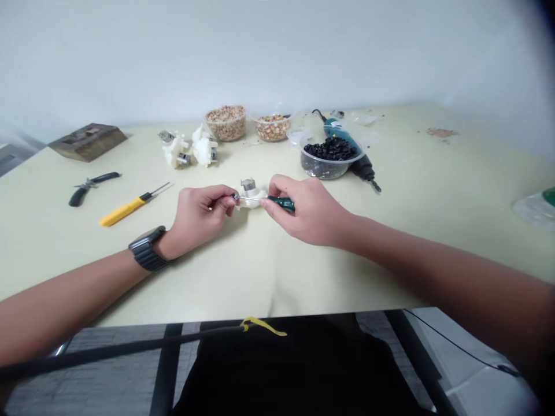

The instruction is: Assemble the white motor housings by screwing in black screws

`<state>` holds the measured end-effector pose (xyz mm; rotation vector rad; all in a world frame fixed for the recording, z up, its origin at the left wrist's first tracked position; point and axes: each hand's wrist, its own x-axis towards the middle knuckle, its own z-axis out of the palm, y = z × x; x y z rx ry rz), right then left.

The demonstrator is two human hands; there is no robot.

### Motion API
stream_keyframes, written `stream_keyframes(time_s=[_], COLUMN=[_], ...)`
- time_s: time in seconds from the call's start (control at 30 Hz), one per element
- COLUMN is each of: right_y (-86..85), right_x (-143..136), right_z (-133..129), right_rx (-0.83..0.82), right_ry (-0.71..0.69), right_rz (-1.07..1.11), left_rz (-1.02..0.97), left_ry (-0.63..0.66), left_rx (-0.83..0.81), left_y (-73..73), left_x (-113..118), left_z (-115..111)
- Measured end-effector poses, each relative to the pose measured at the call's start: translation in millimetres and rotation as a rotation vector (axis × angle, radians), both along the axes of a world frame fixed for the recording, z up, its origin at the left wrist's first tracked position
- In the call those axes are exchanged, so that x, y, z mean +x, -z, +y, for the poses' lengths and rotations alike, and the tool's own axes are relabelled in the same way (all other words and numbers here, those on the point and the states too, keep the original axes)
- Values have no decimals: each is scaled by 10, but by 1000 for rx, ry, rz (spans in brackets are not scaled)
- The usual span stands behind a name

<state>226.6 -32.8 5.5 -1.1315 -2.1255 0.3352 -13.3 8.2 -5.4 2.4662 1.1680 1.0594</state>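
Near the middle of the table, my right hand [307,211] is closed round the dark green handle of a screwdriver [284,203]. Its thin metal shaft points left toward my left hand [203,212], whose fingers are pinched at the tip around a small dark piece [235,197]. Just behind the shaft lies a white plastic part [255,195] with a small metal motor [248,184] standing up from it. A black watch is on my left wrist.
Left on the table [208,283] are a yellow screwdriver [124,212], pliers [89,186] and a brown block [89,141]. Behind are white motor assemblies [203,147], two tubs of small brown parts [226,124] [272,128], a tub of black parts [329,151] and a teal power tool [338,132].
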Motion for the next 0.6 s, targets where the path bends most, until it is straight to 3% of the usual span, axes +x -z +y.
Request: stream_keyframes(time_s=[0.6], right_y=[22], right_x=[8], right_z=[22], right_rx=[7], right_ry=[-32], right_rz=[1], left_rz=[0], left_ry=[-17], left_rx=[-30], left_y=[-16], left_x=[0], left_z=[-10])
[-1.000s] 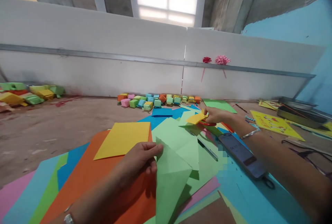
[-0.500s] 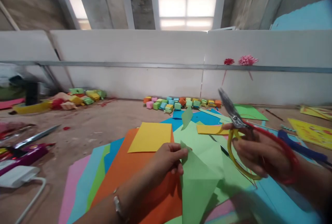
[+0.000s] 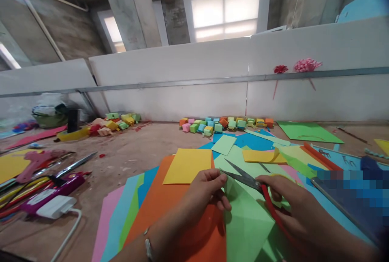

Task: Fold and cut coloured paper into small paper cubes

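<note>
My left hand (image 3: 211, 189) pinches the corner of a light green paper sheet (image 3: 244, 217) near the middle of the view. In my right hand (image 3: 291, 201) are scissors (image 3: 249, 179) with red and yellow handles. Their blades are parted and point left, with the tips close to my left fingertips. Under my left forearm lies a stack of coloured sheets topped by an orange sheet (image 3: 170, 197), and a yellow sheet (image 3: 190, 165) rests on it. A small light green piece (image 3: 224, 144) lies flat beyond my hands.
Several small paper cubes (image 3: 223, 123) line the back of the table. At the left are a pink glue gun (image 3: 36, 162), a purple power strip (image 3: 65, 185) and a white plug (image 3: 56, 207). A dark flat device (image 3: 340, 205) lies at the right.
The scissors have swung down and left, bringing their blades beside my left hand. The small light green piece, in the air before, now lies on the papers. The view has tilted and shifted.
</note>
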Demonstrator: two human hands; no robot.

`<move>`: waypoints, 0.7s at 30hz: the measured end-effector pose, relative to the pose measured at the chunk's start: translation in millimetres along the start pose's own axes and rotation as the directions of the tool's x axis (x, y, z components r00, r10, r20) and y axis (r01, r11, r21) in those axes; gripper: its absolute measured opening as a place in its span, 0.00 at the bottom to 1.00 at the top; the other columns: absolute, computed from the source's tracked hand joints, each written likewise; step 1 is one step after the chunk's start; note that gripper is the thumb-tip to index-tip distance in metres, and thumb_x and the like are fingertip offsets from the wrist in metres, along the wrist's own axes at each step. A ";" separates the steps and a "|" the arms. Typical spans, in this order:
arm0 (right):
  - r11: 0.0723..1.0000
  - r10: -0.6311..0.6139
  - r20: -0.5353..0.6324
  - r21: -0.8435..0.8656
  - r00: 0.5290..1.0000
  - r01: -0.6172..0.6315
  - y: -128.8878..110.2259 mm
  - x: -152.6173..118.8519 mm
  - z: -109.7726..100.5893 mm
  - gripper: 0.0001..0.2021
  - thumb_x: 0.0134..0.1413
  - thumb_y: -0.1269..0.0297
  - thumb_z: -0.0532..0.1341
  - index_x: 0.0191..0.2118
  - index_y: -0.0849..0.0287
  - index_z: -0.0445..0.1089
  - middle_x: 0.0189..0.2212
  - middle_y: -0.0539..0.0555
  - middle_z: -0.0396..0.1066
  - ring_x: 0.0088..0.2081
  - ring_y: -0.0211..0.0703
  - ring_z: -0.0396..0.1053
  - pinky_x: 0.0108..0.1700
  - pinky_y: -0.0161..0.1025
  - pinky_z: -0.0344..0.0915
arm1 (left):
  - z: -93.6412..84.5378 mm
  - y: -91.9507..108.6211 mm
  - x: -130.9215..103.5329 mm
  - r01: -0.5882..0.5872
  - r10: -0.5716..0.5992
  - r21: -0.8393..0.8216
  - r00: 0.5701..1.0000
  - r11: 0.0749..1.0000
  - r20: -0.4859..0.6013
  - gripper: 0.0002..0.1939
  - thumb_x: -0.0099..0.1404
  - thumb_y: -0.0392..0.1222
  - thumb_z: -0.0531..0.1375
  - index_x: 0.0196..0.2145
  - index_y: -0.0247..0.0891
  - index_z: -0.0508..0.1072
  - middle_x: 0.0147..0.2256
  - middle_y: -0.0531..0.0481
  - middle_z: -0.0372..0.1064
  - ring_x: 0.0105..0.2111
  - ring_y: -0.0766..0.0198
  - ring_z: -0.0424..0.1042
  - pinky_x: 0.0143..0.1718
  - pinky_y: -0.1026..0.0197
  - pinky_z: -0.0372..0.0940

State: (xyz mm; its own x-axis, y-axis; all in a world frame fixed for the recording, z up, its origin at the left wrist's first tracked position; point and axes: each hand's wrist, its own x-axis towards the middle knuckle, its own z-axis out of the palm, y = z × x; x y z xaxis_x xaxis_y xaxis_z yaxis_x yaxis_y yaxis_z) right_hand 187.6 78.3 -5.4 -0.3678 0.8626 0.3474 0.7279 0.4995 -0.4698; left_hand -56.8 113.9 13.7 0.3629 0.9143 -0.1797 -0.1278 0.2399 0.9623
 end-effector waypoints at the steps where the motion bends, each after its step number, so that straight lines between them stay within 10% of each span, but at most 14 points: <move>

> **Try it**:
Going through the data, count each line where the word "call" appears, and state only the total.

> **Task output**:
3